Give back an exact copy of the lines in the records below, from the line that has "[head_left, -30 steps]" through the line that has "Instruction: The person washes", and nothing besides.

====================

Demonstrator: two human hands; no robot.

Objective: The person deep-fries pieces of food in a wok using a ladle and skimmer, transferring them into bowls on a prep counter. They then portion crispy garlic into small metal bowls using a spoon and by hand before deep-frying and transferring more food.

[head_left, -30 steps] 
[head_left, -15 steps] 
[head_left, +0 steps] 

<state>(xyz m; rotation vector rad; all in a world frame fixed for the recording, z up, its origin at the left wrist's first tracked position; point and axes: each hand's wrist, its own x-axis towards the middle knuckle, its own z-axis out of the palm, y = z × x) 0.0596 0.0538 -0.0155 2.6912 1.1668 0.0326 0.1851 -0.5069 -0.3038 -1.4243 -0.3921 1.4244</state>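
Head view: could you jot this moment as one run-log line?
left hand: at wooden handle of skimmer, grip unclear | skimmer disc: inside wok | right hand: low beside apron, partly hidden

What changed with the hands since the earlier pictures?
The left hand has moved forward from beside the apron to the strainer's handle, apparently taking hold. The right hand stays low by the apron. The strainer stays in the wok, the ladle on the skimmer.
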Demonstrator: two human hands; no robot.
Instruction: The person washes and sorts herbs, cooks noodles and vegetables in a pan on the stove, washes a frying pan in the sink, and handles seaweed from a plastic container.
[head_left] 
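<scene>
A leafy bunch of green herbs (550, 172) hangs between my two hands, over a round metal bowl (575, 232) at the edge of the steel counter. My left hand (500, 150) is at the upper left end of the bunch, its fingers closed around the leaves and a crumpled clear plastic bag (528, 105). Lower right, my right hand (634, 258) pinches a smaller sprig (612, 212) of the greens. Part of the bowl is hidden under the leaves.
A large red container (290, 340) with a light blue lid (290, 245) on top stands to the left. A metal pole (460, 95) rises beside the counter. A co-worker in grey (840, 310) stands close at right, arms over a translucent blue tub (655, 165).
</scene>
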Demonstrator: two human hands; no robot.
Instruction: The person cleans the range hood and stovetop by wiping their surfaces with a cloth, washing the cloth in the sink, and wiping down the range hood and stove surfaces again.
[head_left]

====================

- [Expected answer]
[head_left, -30 steps] 
[head_left, -15 steps] 
[head_left, +0 steps] 

<state>(xyz m; rotation vector rad; all in a world frame fixed for the recording, z up, its origin at the left wrist's first tracked position; point and axes: each hand's wrist, its own x-axis towards the middle knuckle, its own z-axis out of the palm, y = z × x) 0.0596 0.0538 -0.0155 2.6912 1.1668 0.0326 0.1851 -0.5069 -0.3038 -1.4243 -0.3921 1.4244</state>
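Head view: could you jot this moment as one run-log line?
left hand: at wooden handle of skimmer, grip unclear | skimmer disc: inside wok | right hand: low beside apron, partly hidden

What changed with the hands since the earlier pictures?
The left hand has moved forward from beside the apron to the strainer's handle, apparently taking hold. The right hand stays low by the apron. The strainer stays in the wok, the ladle on the skimmer.
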Demonstrator: two human hands; no robot.
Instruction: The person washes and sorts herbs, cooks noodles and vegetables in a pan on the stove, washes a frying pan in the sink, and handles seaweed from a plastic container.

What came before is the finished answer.